Orange County Superior Court Judge Myron S. Brown scheduled Bourassa’s trial to begin Jan. 22. A Juvenile Court judge has already ruled that, because of the seriousness of the charge and since Bourassa will be 18 in January, he should be tried as an adult.
Holding his stepfather’s .38-caliber pistol, Bourassa was in his family’s den with friend Christian Wiedepuhl on May 24 when, he told police, the gun accidentally discharged. Wiedepuhl was wounded once in the forehead and died early the next morning.
Prosecutors have said that the physical evidence--gun residue and the direction from which the bullet struck the victim, for instance--does not support Bourassa’s story of what happened. They suggest that Bourassa tried to scare Wiedepuhl by aiming and then firing the gun at him in a reverse form of Russian roulette. They allege that Bourassa, who is dyslexic, removed one round but misjudged the direction in which the five-bullet gun chamber would rotate.

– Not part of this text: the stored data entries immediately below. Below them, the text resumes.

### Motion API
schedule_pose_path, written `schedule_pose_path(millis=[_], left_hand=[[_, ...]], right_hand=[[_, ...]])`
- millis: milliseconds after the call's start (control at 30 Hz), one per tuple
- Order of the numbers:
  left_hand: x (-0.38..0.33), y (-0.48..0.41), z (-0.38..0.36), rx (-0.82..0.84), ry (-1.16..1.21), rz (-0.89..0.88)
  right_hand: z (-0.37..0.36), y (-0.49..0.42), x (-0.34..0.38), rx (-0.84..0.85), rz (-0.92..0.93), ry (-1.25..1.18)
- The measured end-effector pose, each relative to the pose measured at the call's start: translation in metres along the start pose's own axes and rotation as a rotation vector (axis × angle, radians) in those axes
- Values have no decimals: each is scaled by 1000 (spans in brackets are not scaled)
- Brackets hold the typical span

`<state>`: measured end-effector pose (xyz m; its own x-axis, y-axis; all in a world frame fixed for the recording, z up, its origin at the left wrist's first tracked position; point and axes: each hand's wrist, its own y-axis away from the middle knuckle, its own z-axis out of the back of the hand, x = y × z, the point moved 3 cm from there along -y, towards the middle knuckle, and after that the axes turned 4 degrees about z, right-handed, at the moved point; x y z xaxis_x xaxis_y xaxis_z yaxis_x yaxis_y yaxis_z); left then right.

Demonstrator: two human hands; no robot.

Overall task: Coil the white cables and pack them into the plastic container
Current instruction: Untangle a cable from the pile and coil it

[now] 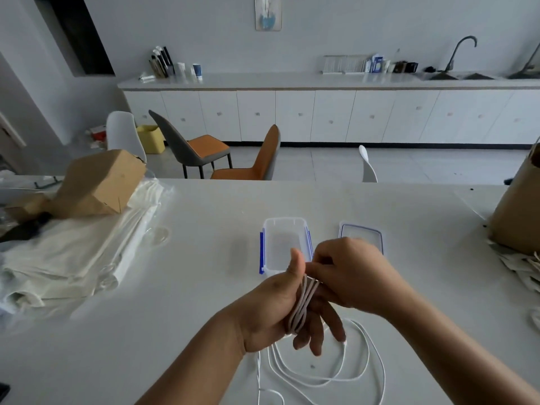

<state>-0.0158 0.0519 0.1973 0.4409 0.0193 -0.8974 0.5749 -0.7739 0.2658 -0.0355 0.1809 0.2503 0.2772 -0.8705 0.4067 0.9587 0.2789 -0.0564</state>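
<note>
left hand [277,305] is held above the white table [175,287]. thumb is raised; fingers [318,331] are stretched nearly straight and pointed down toward the near edge. nothing is clenched by it. several turns of a thin white cable [302,305] are wound round this palm and carried as a narrow bundle of loops. the bundle's long axis is laid from the thumb base down across the palm, far to near, with its lower end leaning slightly left.

right hand [353,276] is placed just beside and partly over the left, fingers curled. the upper end of the bundle is pinched by it, close against the left thumb.

the rest of the cable is slack: wide curves are spread on the table below both hands and are cut off by the lower frame edge.

a clear rectangular plastic container with blue side clips [282,238] is set uncovered on the table just beyond the hands, long axis pointing away from the person. its near end is hidden by the left thumb and right hand. a clear flat lid with a blue rim [362,230] is laid to its right, apart from it and partly covered by the right hand.
</note>
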Motion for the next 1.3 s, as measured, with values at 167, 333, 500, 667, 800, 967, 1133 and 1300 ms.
schedule_pose_path(millis=[167, 333, 500, 667, 800, 967, 1133, 1300], left_hand=[[-2, -3, -4, -204, -85, -92], [-3, -8, 10, -478, 168, -281], [-19, -3, 6, -410, 654, -452], [-14, 0, 2, -283, 765, -462], [-16, -3, -5, -57, 757, -533], [-18, -3, -13, 149, 724, -549], [-16, -1, -10, 162, 667, -517], [-16, 1, -4, -87, 568, -320]], right_hand=[[8, 24, 17, -97, 63, 312], [-25, 54, 30, -303, 126, -85], [-58, 71, 19, -267, -87, -673], [-74, 64, 6, -143, -331, -1573], [-75, 56, 1, -32, -384, -1900], [-72, 51, -2, 36, -113, -1741], [-68, 48, -6, -48, -77, -1624], [-64, 46, -7, -80, -62, -1520]])
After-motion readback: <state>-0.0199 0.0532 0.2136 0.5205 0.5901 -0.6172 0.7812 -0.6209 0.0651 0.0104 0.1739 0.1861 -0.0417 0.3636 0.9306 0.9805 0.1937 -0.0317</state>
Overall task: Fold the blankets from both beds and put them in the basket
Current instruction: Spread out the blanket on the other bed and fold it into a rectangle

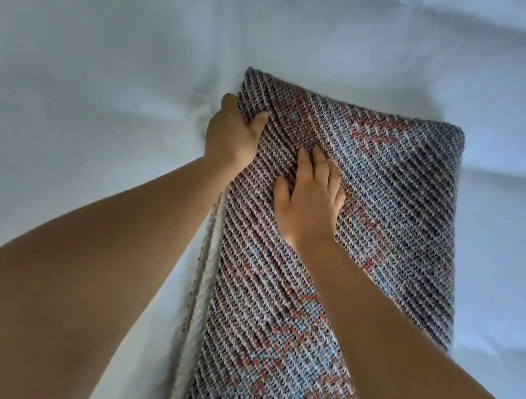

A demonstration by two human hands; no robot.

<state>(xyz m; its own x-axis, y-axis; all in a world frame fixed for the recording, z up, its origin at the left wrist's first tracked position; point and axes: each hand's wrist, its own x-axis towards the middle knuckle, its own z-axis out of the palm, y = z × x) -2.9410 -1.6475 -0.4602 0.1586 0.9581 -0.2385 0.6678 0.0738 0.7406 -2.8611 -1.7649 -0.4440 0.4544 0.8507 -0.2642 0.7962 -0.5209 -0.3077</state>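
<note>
A knitted blanket in grey, white, orange and blue diagonal stripes lies folded into a long strip on the white bed, running from the bottom edge of the view to the middle. My left hand grips the blanket's left edge near its far corner, thumb on top and fingers tucked under the fold. My right hand lies flat on the blanket's upper surface, fingers spread and pressing down. White inner layers of the fold show along the left edge. No basket is in view.
A white duvet covers the bed all around the blanket, with soft wrinkles and a seam running up from the blanket's far left corner. Both my bare forearms reach in from the bottom of the view.
</note>
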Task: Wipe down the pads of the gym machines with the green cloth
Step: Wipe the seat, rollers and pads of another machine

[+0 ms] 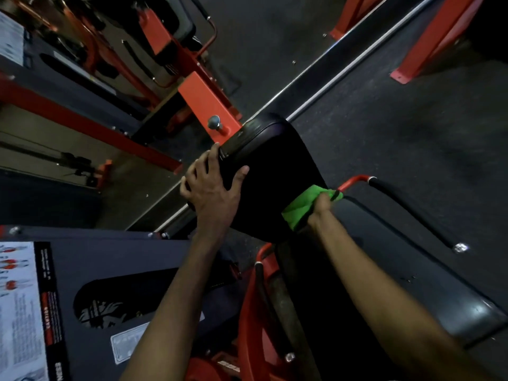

On Sept. 12, 1986, in the same room and during the same hour of day, Bourassa and friend Jeffrey Bush, both 13, were pointing rifles at each other when the shotgun in Bourassa’s arms went off. Bush was struck several times by buckshot. After he was declared brain-dead the next day, his heart was transplanted into the body of a Northern California woman. Police ruled the shooting accidental.
Bourassa remained in custody at Orange County Jail, where he was being held in lieu of $100,000 bail.